Appellant asks us to vacate an award of attorneys fees under Fed.R.Civ.P. 11. Defendant Tekfen Construction and Installation Company ("Tekfen"), a Turkish corporation, was a partner in Sangamo Group, a partnership whose other members were American construction firms. The partnership was formed to build a Kuwaiti reservoir. Sangamo Group obtained a letter of credit, apparently backed by the partnership's guarantee and collateral, from Continental Illinois National Bank and Trust Company of Chicago ("Continental") to help finance the project. Later Continental made payment on the letter of credit. Continental's successor in interest, the Federal Deposit Insurance Corporation (the "FDIC"), brought this action to obtain reimbursement from Sangamo Group and its partners. The FDIC eventually prevailed as to all defendants and the parties settled as to liability while this appeal was pending. One issue is still before us. Judge Norgle granted the FDIC's motion for Rule 11 sanctions against Tekfen and awarded $2,418.50 in attorney's fees. Tekfen says that determination was improper.

I.

A brief discussion of the case's procedural development is necessary. The judge sanctioned Tekfen for an argument first made in response to a summary judgment motion brought against it by the FDIC to establish Tekfen's liability on the letter of credit. On April 18, 1986, Tekfen filed a motion to stay briefing of the summary judgment motion pending the completion of certain discovery. Tekfen's theory of the case was that the American Sangamo Group partners individually obtained the Continental letter of credit or, in the alternative, that even if Sangamo Group entered the agreement, Tekfen was not bound by that agreement. The letter of credit application was never produced. Tekfen argued that the American partners agreed that Tekfen, due to technical Turkish legal difficulties, would obtain a separate letter of credit. Tekfen alleged that even if Sangamo Group applied for the Continental letter, it had no authority to do so on behalf of Tekfen, and that if Continental knew that fact Tekfen was not bound. 1 Tekfen contended that discovery, including depositions of Continental's representatives in the dealings, would prove either that Sangamo Group was not the applicant or that Continental knew Tekfen was not bound by the agreement.
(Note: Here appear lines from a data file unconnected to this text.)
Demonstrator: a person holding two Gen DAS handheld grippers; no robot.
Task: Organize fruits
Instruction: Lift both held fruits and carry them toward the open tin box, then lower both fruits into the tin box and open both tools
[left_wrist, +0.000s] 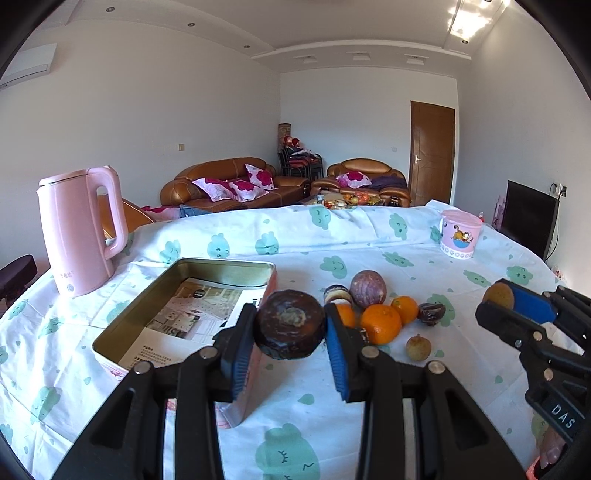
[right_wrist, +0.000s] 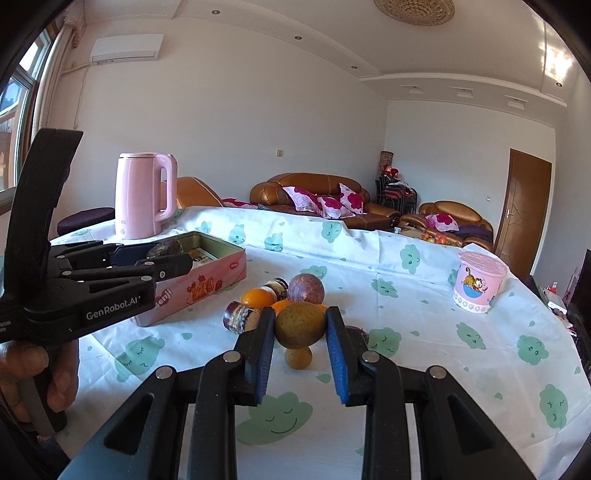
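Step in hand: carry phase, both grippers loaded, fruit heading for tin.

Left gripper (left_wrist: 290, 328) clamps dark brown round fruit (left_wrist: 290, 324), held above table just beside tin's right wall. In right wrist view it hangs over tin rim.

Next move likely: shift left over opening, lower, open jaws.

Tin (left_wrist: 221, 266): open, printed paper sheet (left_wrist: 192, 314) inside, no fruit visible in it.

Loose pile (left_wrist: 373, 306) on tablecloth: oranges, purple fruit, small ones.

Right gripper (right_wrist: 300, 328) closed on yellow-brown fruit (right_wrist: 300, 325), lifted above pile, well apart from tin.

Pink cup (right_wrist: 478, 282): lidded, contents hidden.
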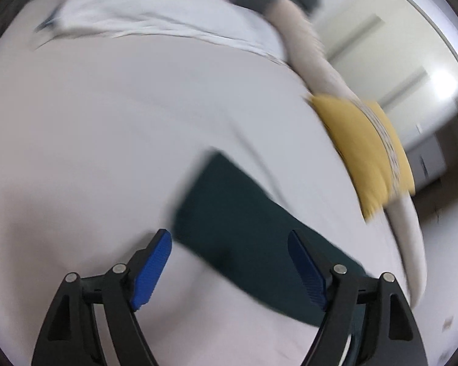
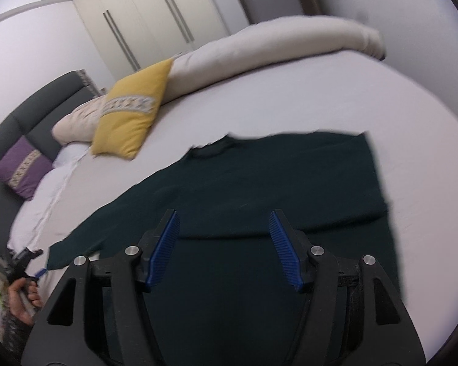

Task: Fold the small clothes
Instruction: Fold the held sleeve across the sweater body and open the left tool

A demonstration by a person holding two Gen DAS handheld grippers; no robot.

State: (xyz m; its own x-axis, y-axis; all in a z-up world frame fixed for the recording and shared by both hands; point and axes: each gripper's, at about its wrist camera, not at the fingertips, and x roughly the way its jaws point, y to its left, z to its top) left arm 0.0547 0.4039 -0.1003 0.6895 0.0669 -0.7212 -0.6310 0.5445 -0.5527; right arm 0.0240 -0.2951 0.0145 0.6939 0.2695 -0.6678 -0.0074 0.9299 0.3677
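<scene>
Right wrist view looks down on one dark green sweater [image 2: 259, 183] spread flat on the white bed sheet [image 2: 320, 97], collar toward the far side and one sleeve [image 2: 85, 241] stretched out to the left. The right gripper [image 2: 224, 245] hangs over the near half of the garment, blue pads [image 2: 165, 250] set wide apart, nothing between them. At the far left, the left gripper [image 2: 30, 262] sits by the cuff of that sleeve, a hand [image 2: 21, 299] on its handle.

Left wrist view is smeared with motion blur, yet the left gripper [image 1: 229, 271] shows its jaws wide apart and holding nothing, with the sleeve [image 1: 244, 238] lying on the sheet between and beyond the pads.

Count of the rest: one yellow cushion [image 2: 131, 116] with a patterned band, one purple cushion [image 2: 21, 167] with a similar band, one rolled beige duvet [image 2: 274, 42] along the far edge, one dark headboard [image 2: 30, 113], and a white wardrobe [image 2: 143, 15] with long bar handles behind. No writing or label can be read anywhere.
</scene>
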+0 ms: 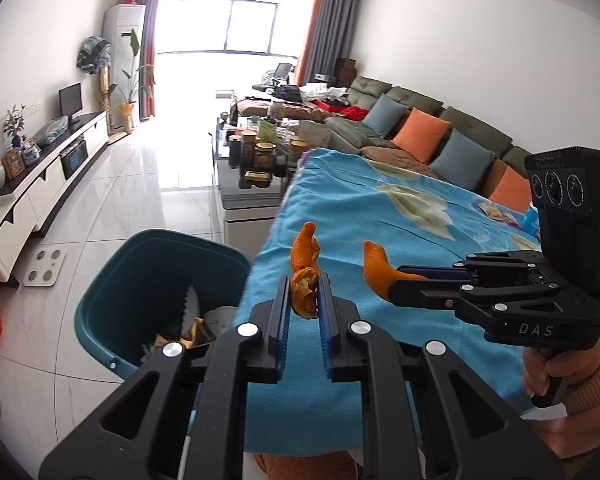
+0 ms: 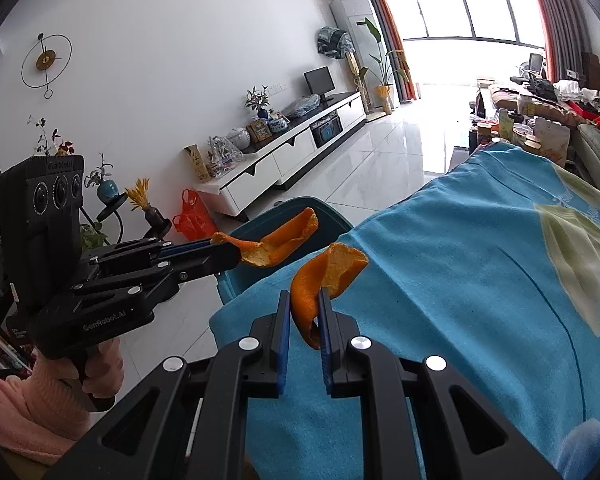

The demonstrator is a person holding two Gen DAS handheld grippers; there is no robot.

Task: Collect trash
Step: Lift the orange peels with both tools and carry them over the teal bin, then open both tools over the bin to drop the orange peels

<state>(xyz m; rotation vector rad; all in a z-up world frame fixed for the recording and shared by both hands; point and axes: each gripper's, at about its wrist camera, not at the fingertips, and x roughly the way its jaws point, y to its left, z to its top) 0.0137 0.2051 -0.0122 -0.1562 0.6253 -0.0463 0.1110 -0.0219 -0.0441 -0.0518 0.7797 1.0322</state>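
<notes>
My left gripper [image 1: 304, 294] is shut on a piece of orange peel [image 1: 304, 268] and holds it above the left edge of the blue-cloth table [image 1: 400, 232], beside the teal trash bin [image 1: 140, 264]. It also shows in the right wrist view [image 2: 236, 254] with its peel [image 2: 284, 240] over the bin [image 2: 328, 216]. My right gripper [image 2: 305, 314] is shut on a second orange peel [image 2: 324, 280] above the cloth [image 2: 480, 280]. In the left wrist view it [image 1: 392, 284] holds that peel [image 1: 374, 268] to the right of mine.
The bin holds paper scraps and peel [image 1: 192, 328]. A coffee table with jars [image 1: 260, 152], a sofa with cushions [image 1: 420, 132], a TV cabinet [image 1: 48, 184], a floor scale [image 1: 44, 266] and a red bag [image 2: 192, 216] stand around. Wrappers [image 1: 500, 212] lie on the cloth.
</notes>
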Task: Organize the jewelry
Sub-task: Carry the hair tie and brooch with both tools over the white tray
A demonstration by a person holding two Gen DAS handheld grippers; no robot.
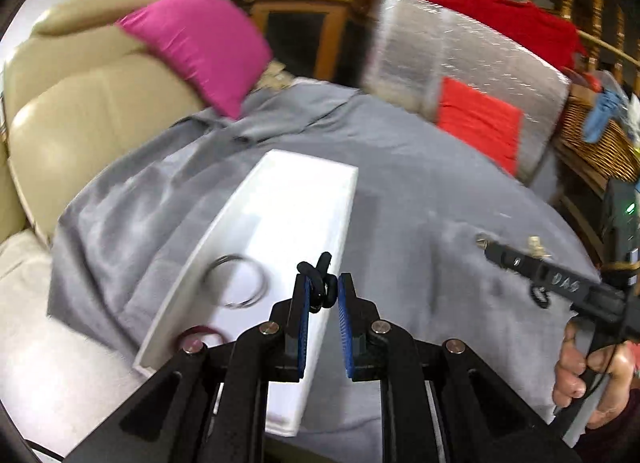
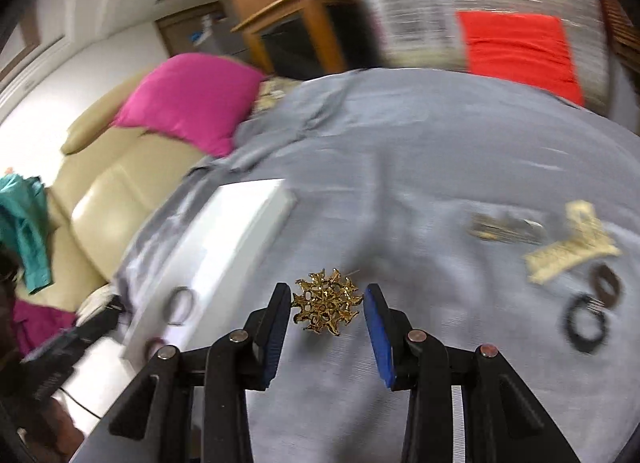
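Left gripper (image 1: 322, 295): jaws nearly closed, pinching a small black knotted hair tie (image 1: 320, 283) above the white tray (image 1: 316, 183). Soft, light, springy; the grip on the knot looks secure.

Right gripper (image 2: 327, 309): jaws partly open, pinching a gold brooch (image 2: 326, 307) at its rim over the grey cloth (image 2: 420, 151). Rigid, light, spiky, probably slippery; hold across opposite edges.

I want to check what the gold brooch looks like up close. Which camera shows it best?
The right wrist view: the gold brooch sits sharp between the right gripper's fingers, its spiky openwork clear. The left wrist view shows that gripper only from the side, with the brooch a small blurred glint at its tip.
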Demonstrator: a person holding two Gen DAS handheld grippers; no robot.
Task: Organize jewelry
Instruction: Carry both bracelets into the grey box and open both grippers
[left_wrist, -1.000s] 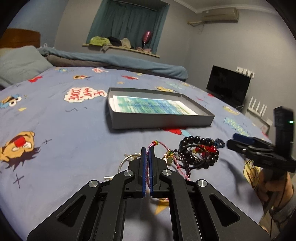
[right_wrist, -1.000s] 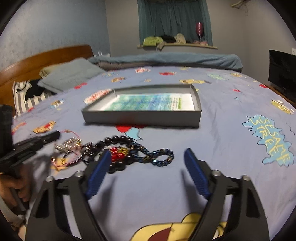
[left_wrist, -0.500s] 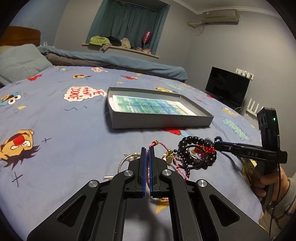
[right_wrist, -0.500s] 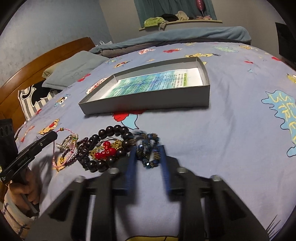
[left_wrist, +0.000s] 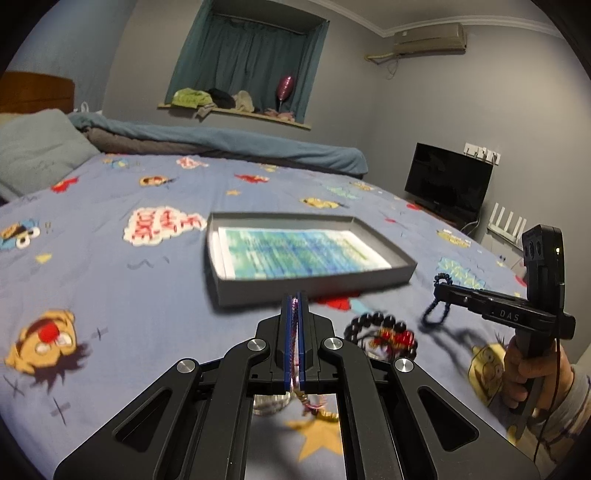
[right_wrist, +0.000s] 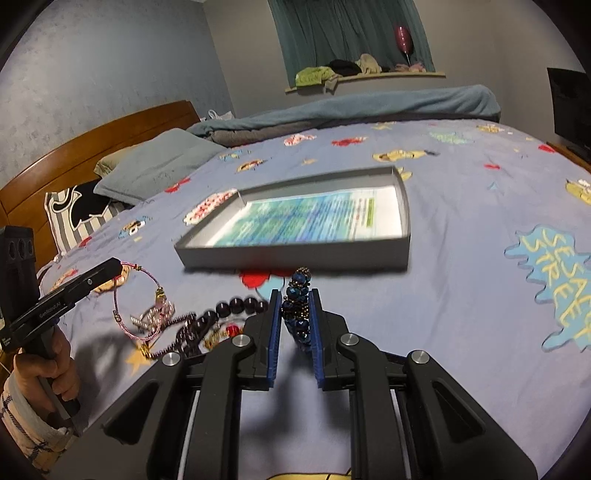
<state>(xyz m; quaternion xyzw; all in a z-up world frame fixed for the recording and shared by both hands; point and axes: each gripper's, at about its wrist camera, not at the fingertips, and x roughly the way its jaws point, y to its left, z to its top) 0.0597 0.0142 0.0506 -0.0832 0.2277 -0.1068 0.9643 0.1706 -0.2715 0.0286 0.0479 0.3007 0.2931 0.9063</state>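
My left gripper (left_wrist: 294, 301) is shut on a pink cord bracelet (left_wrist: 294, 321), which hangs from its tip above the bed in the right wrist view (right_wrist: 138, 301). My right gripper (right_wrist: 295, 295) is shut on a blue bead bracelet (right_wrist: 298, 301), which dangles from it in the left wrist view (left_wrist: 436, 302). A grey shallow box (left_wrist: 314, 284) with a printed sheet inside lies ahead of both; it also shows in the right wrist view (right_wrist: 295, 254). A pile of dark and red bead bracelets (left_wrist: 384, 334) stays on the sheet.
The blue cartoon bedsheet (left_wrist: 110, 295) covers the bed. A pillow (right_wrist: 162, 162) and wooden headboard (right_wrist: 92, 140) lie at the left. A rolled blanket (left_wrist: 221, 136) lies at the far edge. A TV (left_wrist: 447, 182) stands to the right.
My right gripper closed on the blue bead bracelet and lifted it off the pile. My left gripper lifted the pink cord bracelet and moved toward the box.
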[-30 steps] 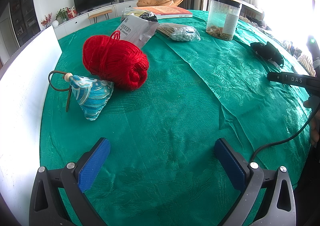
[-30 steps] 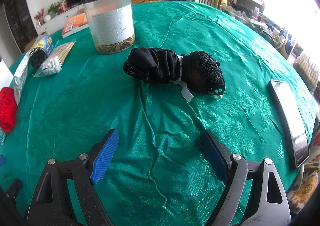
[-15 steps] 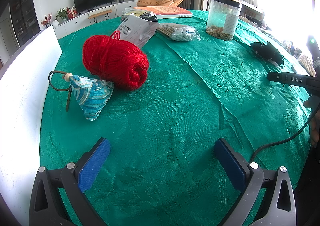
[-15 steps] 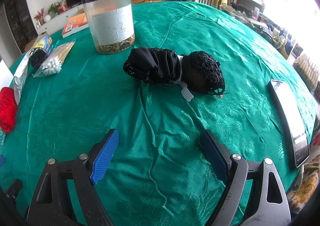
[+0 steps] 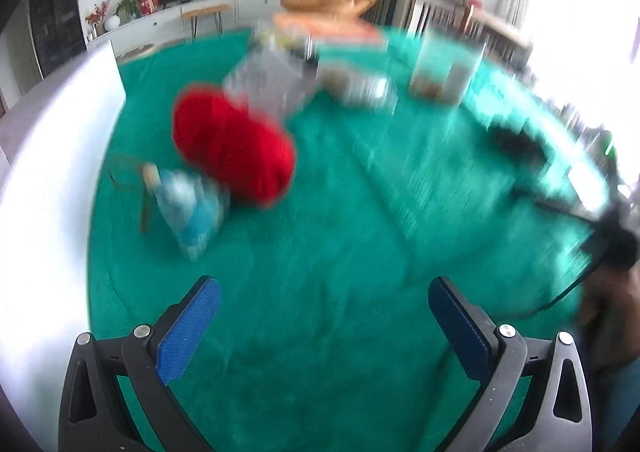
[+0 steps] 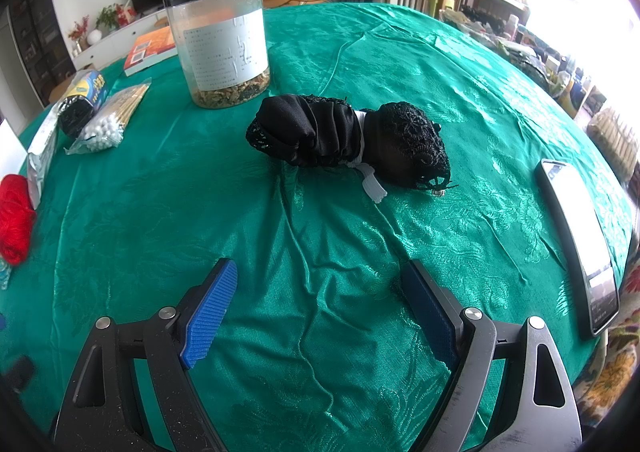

The court initially granted Tekfen's motion and deferred consideration of summary judgment until Tekfen had a chance to complete limited discovery. On June 13, 1986, the court reconsidered that decision in light of the Sangamo Group Partnership Agreement, produced that morning by another defendant. The court rescinded its prior order and denied the motion for stay. Thus, Tekfen was never allowed to complete discovery to support its theory of the case.

On June 18, 1986, the FDIC filed a motion for Rule 11 sanctions against Tekfen. The motion requested $2,418.50 in fees and expenses incurred in contesting Tekfen's motion for stay. The motion alleged that Tekfen's counsel "was well aware that his arguments ran counter to not only a binding agreement signed by his client, but elementary principles of law as well." FDIC's Motion for Sanctions at 5 (June 18, 1986). The FDIC contends that the Partnership Agreement rendered Tekfen's arguments frivolous and contrary to principles of partnership law.

The court did not immediately rule on the sanctions motion. Several months later, the court granted the FDIC's summary judgment motion. FDIC v. Sangamo Group, No. 85 C 285 (N.D.Ill. April 29, 1987). With respect to Tekfen's argument that Sangamo Group lacked authority to bind Tekfen, the court stated:

[Tekfen] argues Continental had knowledge that no one was authorized to act for Tekfen Construction regarding the Continental Bank letter of credit. Continental's knowledge that Sangamo Group's individual partners lacked the authority to act for the partnership would be sufficient to avoid partnership liability; however, Tekfen fails to establish that knowledge.

Id. at 3-4. The court went on to state that Tekfen's "conspicuous" absence from all relevant meetings, the partnership's course of dealings and other factors did not raise a question of fact as to Continental's knowledge. Likewise, the argument that the partners' conduct revoked the actual authority of the partnership agreement "is also flawed because it fails to establish Continental knew of the individual partner's [sic] changing relationship, if any." Id. at 4. Therefore the court granted summary judgment for the plaintiff.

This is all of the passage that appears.